An essay originally prepared by Meilaender as a discussion paper for the President’s Council on Bioethics has been published in the premiere issue of The New Atlantis: A Journal of Technology and Society, and this essay contains a wealth of wisdom on the issues now confronting humanity in the postmodern age.

In “Bioethics and the Character of Human Life,” Meilaender argues that there “is no neutral ground” when it comes to issues of bioethics. “These topics are not driven simply by concern for public policy regulations; rather, they involve some of the most important aspects of our humanity and raise some of the deepest questions about what it means to be human,” Meilaender insists.

Meilaender’s purpose is to frame a proper approach to issues of biomedical ethics–issues including everything from embryo ethics to human cloning, genetic screening, euthanasia, and population policy. From the outset, Meilaender insists that any response to these challenges must necessarily be rooted in deep worldview commitments.

Meilaender cites a statement made by the Human Embryo Research Panel established in the 1990s by the National Institutes of Health. Introducing the approach the panel had taken, their document made this claim: “Throughout its deliberations, the Panel considered a wide range of views held by American citizens on the moral status of preimplantation embryos. In recommending public policy, the Panel was not called upon to decide which of these views is correct. Rather, its task was to propose guidelines for preimplantation human embryo research that would be acceptable public policy based on reasoning that takes account of generally held public views regarding the beginning and development of human life. The Panel weighed arguments for and against Federal funding of this research in light of the best available information and scientific knowledge and conducted its deliberations in terms that were independent of a particular religious or philosophical perspective.”

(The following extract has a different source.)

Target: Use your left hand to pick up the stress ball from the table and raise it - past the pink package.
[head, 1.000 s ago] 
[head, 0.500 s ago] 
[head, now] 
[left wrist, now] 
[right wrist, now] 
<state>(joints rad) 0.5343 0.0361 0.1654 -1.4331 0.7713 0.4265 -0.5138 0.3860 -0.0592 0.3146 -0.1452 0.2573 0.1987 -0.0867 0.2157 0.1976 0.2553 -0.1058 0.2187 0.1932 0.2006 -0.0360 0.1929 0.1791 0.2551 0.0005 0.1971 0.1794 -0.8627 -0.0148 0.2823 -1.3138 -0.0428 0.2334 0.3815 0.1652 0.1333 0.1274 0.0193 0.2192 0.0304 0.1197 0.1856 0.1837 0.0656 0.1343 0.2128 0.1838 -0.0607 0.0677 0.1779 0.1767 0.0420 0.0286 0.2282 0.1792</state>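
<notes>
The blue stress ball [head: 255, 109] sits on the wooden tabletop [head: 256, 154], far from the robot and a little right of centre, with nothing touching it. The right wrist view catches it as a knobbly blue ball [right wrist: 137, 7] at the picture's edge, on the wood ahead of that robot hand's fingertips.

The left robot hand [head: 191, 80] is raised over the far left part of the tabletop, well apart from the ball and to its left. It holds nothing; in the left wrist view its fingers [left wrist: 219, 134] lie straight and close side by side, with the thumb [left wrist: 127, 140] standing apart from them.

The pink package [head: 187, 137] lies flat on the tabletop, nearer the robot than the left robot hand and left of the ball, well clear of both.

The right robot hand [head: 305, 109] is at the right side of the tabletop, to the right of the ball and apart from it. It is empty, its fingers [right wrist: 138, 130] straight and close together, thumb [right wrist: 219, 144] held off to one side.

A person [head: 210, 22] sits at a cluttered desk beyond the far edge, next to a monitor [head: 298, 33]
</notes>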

Those last words caught Gilbert Meilaender’s attention. “There are no such terms,” he insists, “and the public is not likely to believe such protestations of neutrality.” Questions related to life and death, human dignity, and medical ethics “are inevitably normative, value-laden, metaphysical in nature,” he asserts.

Claims of neutrality in biomedical ethics are, we must know, disguised assertions of one worldview over another. As Meilaender reminds us, human beings “are not philosopher-kings who can adjudicate disputes between conflicting views without ourselves being parties to the argument.” As human beings, we must accept the responsibility to take the controversial issues of biomedical ethics with full seriousness, and we must be honest about our presuppositions, worldviews, and intellectual commitments.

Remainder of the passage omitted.